> _TASK GOAL_
Your response should be an exact transcription of the data, images excluded.

....................

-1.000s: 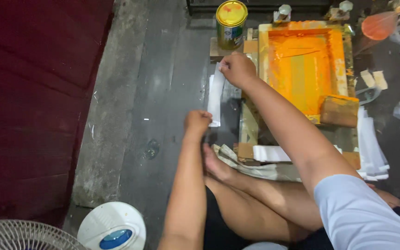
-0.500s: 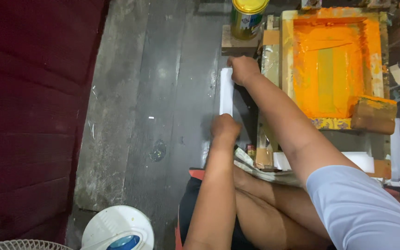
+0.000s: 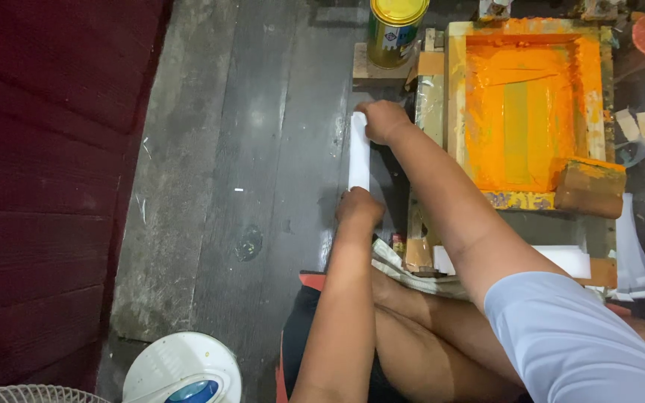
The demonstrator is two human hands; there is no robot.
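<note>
Bottom left of frame: white fan base [image 3: 181, 369], well apart from the work

Centre: left hand [image 3: 360, 207], fingers curled down onto the near end of a long white strip [image 3: 358, 153] lying on the dark plank floor [image 3: 263, 149]; whether it pinches or only presses, cannot tell

Upper centre: right hand [image 3: 384, 121] closed over the strip's far end. A second ago the strip hung loose under this hand and the left fist sat further off; now both ends are pinned and it lies straight, so laying down looks nearly done

Right: strip's edge runs just beside the wooden frame [image 3: 453, 97] with orange ink; squeegee block [image 3: 590, 186] at its lower right corner

Top: yellow-lidded can [image 3: 396, 30], near the right hand

Open floor lies left, up to the dark red wall [image 3: 46, 172]
</note>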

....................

> _RESPONSE TO THIS EXERCISE_
-1.000s: 
-0.500s: 
+0.000s: 
The demonstrator is two human hands; there is no robot.
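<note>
Bottom left of frame: white fan base [image 3: 181, 369], well apart from the work

Centre: left hand [image 3: 360, 207], fingers curled down onto the near end of a long white strip [image 3: 358, 153] lying on the dark plank floor [image 3: 263, 149]; whether it pinches or only presses, cannot tell

Upper centre: right hand [image 3: 384, 121] closed over the strip's far end. A second ago the strip hung loose under this hand and the left fist sat further off; now both ends are pinned and it lies straight, so laying down looks nearly done

Right: strip's edge runs just beside the wooden frame [image 3: 453, 97] with orange ink; squeegee block [image 3: 590, 186] at its lower right corner

Top: yellow-lidded can [image 3: 396, 30], near the right hand

Open floor lies left, up to the dark red wall [image 3: 46, 172]
</note>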

The exercise has been completed.